HOW TO COMPLETE THIS TASK. Filter the material below down to the lines containing the word "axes".

THE DATA.
--------------------------------
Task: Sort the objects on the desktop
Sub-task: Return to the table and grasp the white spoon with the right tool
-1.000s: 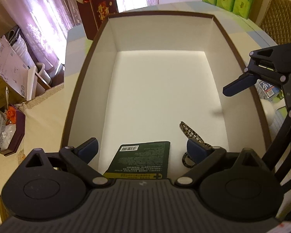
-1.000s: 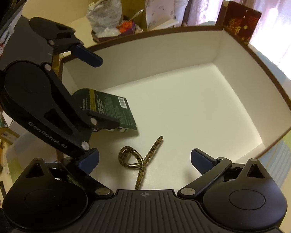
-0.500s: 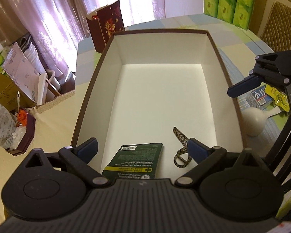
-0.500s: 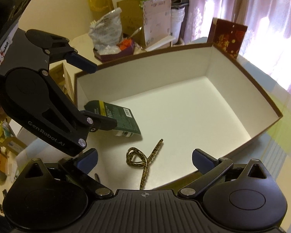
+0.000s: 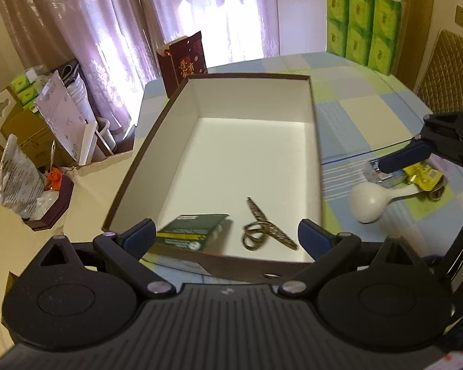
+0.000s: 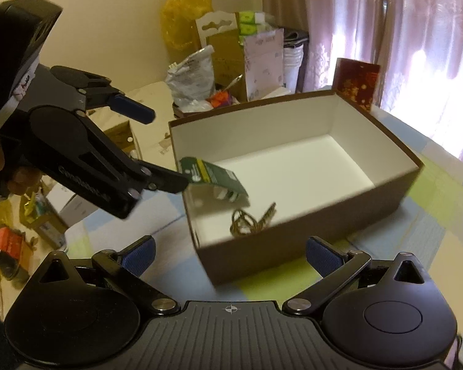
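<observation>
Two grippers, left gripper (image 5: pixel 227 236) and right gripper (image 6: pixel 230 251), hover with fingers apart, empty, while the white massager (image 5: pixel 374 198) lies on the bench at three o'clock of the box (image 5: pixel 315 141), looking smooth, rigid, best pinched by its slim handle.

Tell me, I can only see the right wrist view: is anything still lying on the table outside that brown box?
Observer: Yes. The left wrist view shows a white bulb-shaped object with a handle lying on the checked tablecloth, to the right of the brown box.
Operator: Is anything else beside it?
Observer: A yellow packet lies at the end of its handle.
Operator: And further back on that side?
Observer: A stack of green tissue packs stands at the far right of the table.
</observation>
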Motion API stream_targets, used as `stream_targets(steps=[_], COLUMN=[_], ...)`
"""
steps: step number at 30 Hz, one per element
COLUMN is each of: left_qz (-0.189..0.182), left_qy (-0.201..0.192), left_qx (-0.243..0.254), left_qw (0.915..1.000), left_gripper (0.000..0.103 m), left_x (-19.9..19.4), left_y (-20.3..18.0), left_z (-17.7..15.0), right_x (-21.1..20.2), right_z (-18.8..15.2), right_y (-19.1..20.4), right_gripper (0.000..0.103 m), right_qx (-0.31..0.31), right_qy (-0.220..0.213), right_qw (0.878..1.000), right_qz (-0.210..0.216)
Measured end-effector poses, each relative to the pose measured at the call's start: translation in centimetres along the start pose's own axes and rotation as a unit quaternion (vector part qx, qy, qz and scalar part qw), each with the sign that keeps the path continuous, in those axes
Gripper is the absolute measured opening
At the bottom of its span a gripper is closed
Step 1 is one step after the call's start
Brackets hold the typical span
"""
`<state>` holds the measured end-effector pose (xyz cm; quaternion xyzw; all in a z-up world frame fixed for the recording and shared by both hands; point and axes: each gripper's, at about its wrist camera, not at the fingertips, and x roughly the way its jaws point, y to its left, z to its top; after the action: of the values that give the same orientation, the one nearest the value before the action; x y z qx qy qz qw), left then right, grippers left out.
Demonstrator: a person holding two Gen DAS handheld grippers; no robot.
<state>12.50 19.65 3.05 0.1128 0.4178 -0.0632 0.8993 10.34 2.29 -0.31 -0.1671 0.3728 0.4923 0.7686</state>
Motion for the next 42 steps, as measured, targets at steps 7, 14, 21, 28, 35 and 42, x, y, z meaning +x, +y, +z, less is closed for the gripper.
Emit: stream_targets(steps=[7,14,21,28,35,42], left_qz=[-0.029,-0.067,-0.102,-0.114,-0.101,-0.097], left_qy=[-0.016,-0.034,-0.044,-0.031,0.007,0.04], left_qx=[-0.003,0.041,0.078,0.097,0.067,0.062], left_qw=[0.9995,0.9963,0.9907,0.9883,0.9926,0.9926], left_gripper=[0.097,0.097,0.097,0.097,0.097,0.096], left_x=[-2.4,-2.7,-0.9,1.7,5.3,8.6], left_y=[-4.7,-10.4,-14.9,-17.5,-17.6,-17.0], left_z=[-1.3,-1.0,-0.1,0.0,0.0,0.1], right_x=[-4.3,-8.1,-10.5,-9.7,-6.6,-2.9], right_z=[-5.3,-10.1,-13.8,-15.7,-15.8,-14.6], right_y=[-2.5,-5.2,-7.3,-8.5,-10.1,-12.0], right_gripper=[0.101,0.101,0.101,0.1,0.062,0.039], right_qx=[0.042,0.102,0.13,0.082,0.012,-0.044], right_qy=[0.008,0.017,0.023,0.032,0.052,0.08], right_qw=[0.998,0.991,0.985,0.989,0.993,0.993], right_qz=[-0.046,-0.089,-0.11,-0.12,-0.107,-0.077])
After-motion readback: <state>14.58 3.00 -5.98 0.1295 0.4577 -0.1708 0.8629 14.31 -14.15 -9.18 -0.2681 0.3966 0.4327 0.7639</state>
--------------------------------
REPLY TO THE TASK.
Measured end-effector poses, each relative to the pose measured at the call's start: translation in centimetres along the start pose's own axes and rotation as a unit quaternion (vector part qx, qy, qz and scalar part qw), each with the sign that keeps the path continuous, in those axes
`<state>` holds the measured end-effector pose (xyz cm; quaternion xyzw; all in a z-up world frame fixed for the recording and shared by both hands; point and axes: each gripper's, at about its wrist camera, not at the fingertips, and x roughly the way its jaws point, y to its left, z to its top; after the action: of the values that give the same orientation, the one nearest the value before the action; x y z qx qy qz qw), left then right, grippers left out.

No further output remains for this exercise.